**EXERCISE AIM:** If a line of the data below holds the word "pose", list it.

**INFORMATION:**
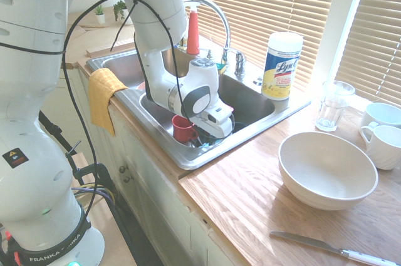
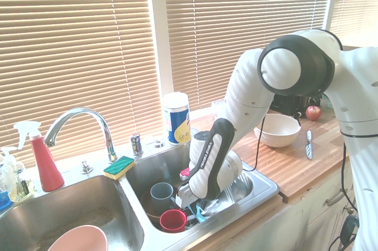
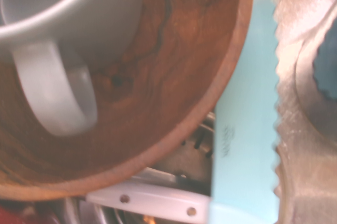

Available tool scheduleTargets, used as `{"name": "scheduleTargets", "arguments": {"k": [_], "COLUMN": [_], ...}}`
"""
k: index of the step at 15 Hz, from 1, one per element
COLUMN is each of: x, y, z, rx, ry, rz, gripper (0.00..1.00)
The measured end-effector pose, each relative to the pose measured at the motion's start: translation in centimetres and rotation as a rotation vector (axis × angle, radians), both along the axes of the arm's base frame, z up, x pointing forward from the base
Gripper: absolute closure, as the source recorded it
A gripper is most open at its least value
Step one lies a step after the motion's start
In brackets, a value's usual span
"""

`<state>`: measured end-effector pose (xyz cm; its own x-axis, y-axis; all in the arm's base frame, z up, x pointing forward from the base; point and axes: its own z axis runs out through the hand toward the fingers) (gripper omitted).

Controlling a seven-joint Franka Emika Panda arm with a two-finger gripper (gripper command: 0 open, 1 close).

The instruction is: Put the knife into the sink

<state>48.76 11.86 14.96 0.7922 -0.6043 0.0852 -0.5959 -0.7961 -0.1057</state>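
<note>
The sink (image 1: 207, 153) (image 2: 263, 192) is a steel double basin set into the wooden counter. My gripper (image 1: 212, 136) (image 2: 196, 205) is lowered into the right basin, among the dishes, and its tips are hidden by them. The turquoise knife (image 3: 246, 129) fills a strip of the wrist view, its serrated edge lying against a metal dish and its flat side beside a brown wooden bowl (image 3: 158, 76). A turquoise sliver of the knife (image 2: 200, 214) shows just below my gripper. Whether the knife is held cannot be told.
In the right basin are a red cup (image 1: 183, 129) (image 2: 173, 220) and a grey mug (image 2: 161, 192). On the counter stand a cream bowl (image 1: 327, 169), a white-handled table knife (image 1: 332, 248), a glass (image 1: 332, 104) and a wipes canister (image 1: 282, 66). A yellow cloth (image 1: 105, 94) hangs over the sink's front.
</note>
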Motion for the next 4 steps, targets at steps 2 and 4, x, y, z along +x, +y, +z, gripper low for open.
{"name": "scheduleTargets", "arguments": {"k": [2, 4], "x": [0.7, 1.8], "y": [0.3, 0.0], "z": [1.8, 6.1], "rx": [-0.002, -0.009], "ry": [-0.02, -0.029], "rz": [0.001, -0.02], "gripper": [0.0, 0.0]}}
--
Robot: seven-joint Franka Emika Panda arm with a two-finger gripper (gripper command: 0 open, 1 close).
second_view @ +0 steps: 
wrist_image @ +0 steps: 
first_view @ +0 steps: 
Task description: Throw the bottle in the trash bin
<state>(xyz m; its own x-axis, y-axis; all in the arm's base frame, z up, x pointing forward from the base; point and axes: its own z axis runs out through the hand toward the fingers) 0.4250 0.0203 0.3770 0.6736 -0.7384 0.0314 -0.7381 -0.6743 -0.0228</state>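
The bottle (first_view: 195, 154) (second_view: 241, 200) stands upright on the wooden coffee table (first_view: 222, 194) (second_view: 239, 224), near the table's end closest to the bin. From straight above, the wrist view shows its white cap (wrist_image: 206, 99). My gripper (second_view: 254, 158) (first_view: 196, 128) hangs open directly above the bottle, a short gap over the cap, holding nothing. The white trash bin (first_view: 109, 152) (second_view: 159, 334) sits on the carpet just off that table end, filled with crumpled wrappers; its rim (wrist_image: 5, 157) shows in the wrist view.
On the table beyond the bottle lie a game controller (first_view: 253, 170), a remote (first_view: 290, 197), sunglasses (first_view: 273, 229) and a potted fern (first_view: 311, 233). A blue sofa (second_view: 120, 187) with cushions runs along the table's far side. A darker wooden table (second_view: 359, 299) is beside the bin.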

**RESPONSE TO THIS TASK:**
The measured end-effector pose, each relative to the pose measured at the motion's start: translation in centimetres and rotation as a rotation vector (axis × angle, radians), both along the axes of the arm's base frame, z up, x pointing forward from the base
`<state>`: measured end-effector pose (xyz cm; its own x-axis, y-axis; all in the arm's base frame, z up, x pointing forward from the base; point and axes: its own z axis runs out through the hand toward the fingers) (gripper omitted).

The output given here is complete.